- [DIRECTIONS FOR THIS TASK]:
Output the listing word for word, minus pictures.

- [SOURCE DATA]:
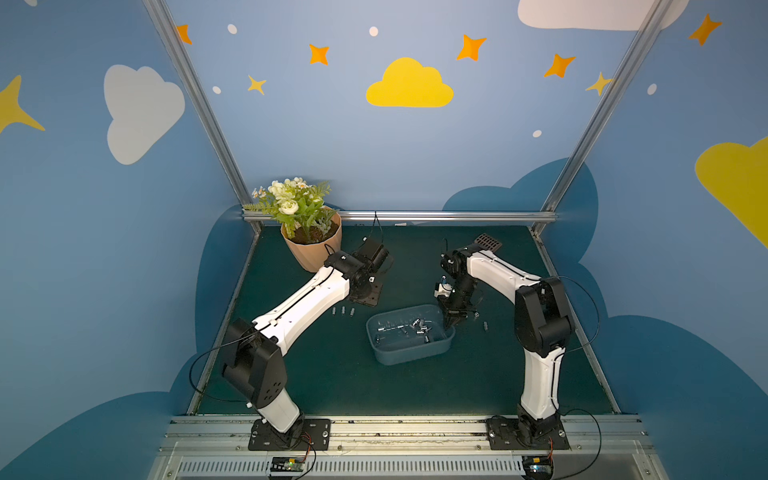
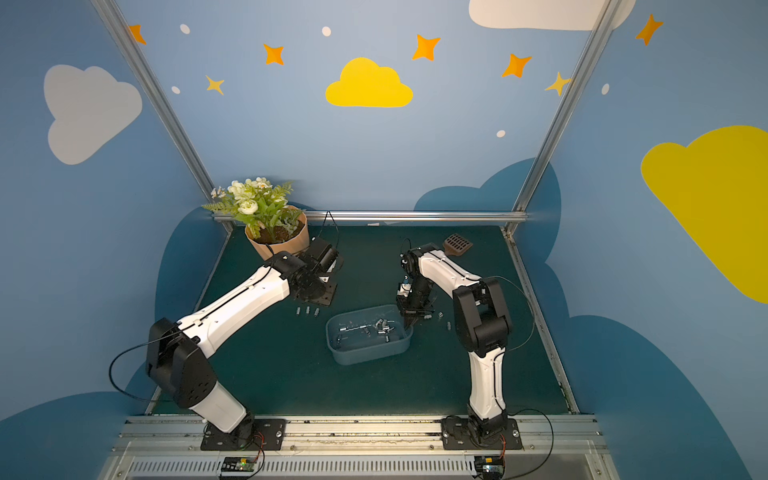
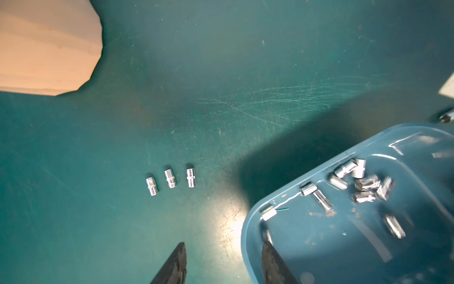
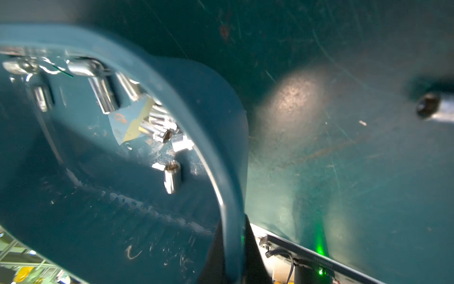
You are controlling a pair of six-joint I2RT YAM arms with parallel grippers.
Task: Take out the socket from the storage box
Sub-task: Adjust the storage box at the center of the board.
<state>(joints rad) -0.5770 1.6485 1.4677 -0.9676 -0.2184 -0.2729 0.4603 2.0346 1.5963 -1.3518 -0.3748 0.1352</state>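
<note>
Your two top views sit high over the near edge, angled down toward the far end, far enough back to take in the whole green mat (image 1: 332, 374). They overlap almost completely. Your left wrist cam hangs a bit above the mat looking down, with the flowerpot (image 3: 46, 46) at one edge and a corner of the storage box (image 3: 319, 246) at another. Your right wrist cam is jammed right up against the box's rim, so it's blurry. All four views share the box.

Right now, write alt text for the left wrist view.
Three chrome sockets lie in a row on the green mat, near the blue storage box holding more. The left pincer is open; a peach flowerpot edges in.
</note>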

- [THE ANSWER]:
You are controlling a pair of six-joint I2RT YAM arms with parallel grippers.
Task: Take out the socket from the storage box
Sub-task: Adjust the storage box at the center of the board.
<state>(joints rad) -0.5770 1.6485 1.4677 -0.9676 -0.2184 -0.2729 0.4603 2.0346 1.5963 -1.3518 -0.3748 0.1352</state>
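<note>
Your two top views sit high over the near edge, angled down toward the far end, far enough back to take in the whole green mat (image 1: 332, 374). They overlap almost completely. Your left wrist cam hangs a bit above the mat looking down, with the flowerpot (image 3: 46, 46) at one edge and a corner of the storage box (image 3: 319, 246) at another. Your right wrist cam is jammed right up against the box's rim, so it's blurry. All four views share the box.

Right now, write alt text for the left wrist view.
Three chrome sockets lie in a row on the green mat, near the blue storage box holding more. The left pincer is open; a peach flowerpot edges in.
</note>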

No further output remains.